Actually going to a forty-year-old CES would require a Wayback Machine; the miracle of Google Books makes it easy, at least, to look back at some of the press coverage of the show, which was held in Chicago in June and featured more than 275 exhibitors. (This year’s version includes 2700 of ‘em.)
What was big at the show? audiotape. Lots and lots of audiotape. And because tapes were so important, devices for holding tapes were a big deal–including hip items such as “Tie-dye and psychedelic patterned carry cases for the young and young at heart.” (Of course, even the most capacious tape case could hold only a teensy fraction of the music that fits in today’s dinkiest MP3 players…and one of the virtues of digital music is that you don’t need to buy cases for it.)
In 1971 as in 2011, people cared about headphones, but I’m struck by how much prices have come down: At the 1971 show, RMS Electronics showed a set of deluxe headphones with a remote volume control and zippered carrying case for $49.95–or around $270 in current dollars. (There will be $270 headphones at CES 2011, sure–but they’ll be way more high end than their 1971 ancestors.)
Pre-recorded tapes carried imposing pricetags, too: You could pay $6.95 for a cassette of music by The Who, Loretta Lynn, Neil Diamond, or Elton John. That’s the equivalent of paying $37.50 today. (More on Techland: The Tech Letdowns of 2010 (and Their Silver Linings for 2011))
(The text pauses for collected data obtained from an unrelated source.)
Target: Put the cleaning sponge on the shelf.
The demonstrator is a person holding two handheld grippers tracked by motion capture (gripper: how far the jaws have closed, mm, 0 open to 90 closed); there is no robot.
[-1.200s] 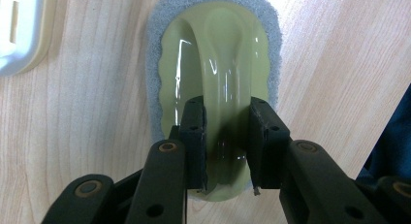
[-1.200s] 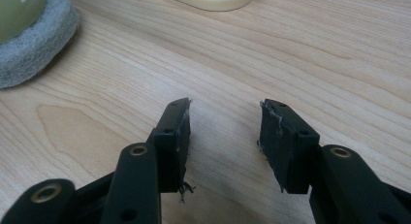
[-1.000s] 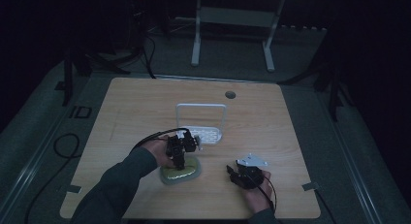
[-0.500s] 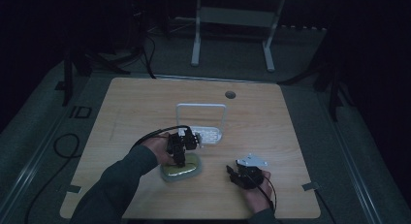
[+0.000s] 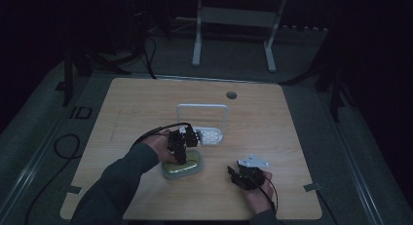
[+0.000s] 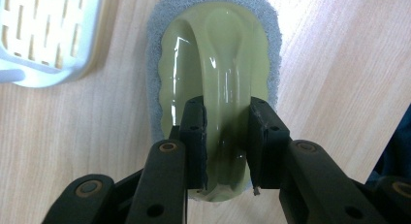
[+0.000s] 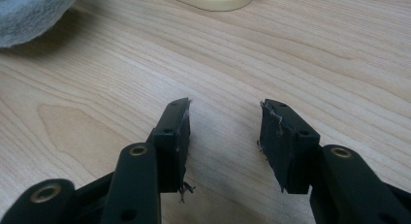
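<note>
The green-handled scrubber [image 6: 215, 83] is being gripped at its handle by the left hand-held gripper [image 6: 225, 136], now pressed onto the table [image 5: 146, 103] just beside the white rack [image 5: 209, 135]; the right hand-held gripper [image 7: 225, 136] is being held open, empty

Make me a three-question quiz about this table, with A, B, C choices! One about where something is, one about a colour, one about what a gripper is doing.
1. Where does the white rack stand?
A. beyond the scrubber
B. on the floor
C. in the person's right hand

2. What colour is the handle of the scrubber?
A. red
B. pale green
C. black

3. What is the left hand-held gripper doing?
A. lying empty
B. gripping the rack
C. clamping the scrubber's handle

Answers:
1 A, the high view shows it farther up the table.
2 B, the glossy handle looks pale green over a grey pad.
3 C, its jaws sit on both sides of the handle; the right hand-held gripper is open and empty.
</note>
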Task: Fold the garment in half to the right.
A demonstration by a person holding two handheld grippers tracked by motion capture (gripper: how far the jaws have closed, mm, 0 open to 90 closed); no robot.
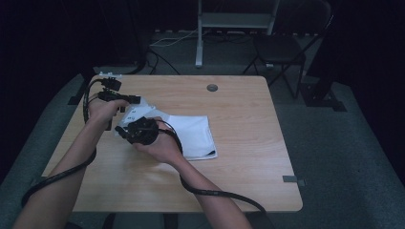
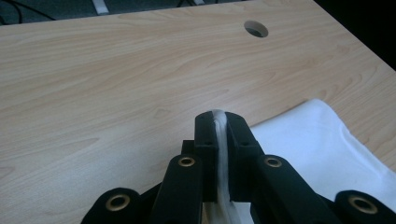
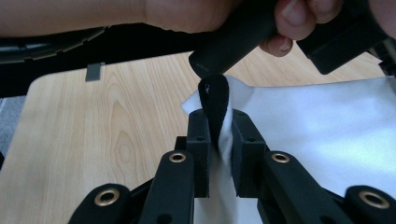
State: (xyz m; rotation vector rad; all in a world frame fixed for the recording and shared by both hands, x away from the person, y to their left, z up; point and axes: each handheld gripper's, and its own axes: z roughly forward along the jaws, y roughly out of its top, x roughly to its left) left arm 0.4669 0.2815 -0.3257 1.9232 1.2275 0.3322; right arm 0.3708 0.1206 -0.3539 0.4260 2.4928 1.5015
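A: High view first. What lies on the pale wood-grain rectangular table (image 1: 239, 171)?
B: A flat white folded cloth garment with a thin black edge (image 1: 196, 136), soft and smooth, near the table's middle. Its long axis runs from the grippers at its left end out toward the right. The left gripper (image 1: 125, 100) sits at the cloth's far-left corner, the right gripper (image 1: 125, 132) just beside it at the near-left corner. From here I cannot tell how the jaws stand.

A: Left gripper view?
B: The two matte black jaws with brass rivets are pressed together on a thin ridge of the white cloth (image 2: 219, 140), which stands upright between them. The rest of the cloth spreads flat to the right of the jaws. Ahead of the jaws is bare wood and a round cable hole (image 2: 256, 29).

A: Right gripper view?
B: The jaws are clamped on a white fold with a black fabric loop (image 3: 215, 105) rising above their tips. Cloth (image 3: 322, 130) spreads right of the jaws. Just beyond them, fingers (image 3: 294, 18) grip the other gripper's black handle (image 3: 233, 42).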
Cassette players were common, but looking back at coverage, it’s clear that most of the excitement was over four-channel 8-track tape–a format that would be in trouble within a few years and dead a decade later, proving that in the 20th century as in the 21st, CES is an unreliable guide to the technologies that’ll matter over the long haul.
There was TV at CES, too–including wondrous stuff like a $100 adapter from a company called Spectrac that claimed to convert any black-and-white TV into a color set. (If seven-year-old me had known about it at the time, I would have begged my parents to buy one; 2011 me is a little more skeptical about the idea.)
Yes, I’d have fun if I could attend CES 1971 right now. But here’s an even more mindbending question: What would the folks who attended the 1971 show think if they had been magically transported to the 2011 version and confronted with HDTV, smart phones, tablets, laptops, digital cameras, and a bevy of other stuff far beyond the wildest dreams of an early 1970s gadget freak?